> _Given material_:
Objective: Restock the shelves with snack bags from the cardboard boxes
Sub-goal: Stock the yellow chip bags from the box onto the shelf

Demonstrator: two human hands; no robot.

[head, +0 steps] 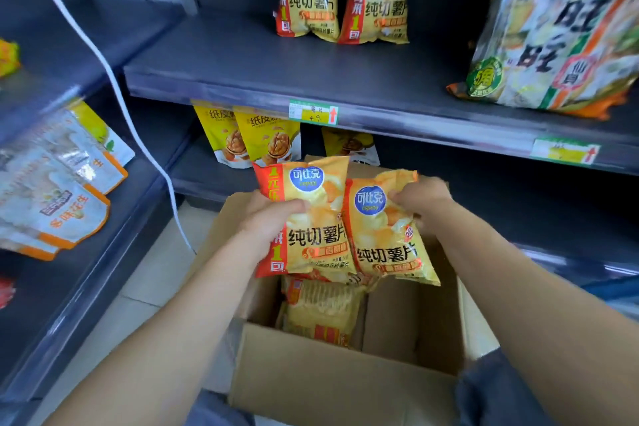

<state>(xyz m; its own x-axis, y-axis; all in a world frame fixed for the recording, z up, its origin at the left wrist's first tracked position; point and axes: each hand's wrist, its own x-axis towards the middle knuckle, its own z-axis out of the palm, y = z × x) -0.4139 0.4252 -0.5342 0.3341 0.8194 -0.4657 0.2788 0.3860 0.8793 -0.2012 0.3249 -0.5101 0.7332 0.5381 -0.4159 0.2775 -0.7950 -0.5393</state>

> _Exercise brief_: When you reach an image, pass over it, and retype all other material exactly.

> _Response for this exercise_:
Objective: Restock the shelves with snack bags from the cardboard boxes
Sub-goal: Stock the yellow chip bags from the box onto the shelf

Demonstrator: two human hands; no robot.

[head, +0 steps] 

<state>(xyz m; its own x-axis, y-axis; all in a world frame fixed for the recording, z up, its origin at the left wrist's first tracked position; point and axes: each hand's wrist, its own x-axis towards the middle knuckle, its own z-axis out of the palm, y = z × x) -0.4139 0.4252 -0.5342 0.3341 0.8194 -0.4657 0.2788 0.3860 0.8793 -0.2012 0.3249 -0.5101 0.7332 0.5381 -0.4159 0.2775 -0.7950 -0.5393</state>

This is the complete output for the exercise.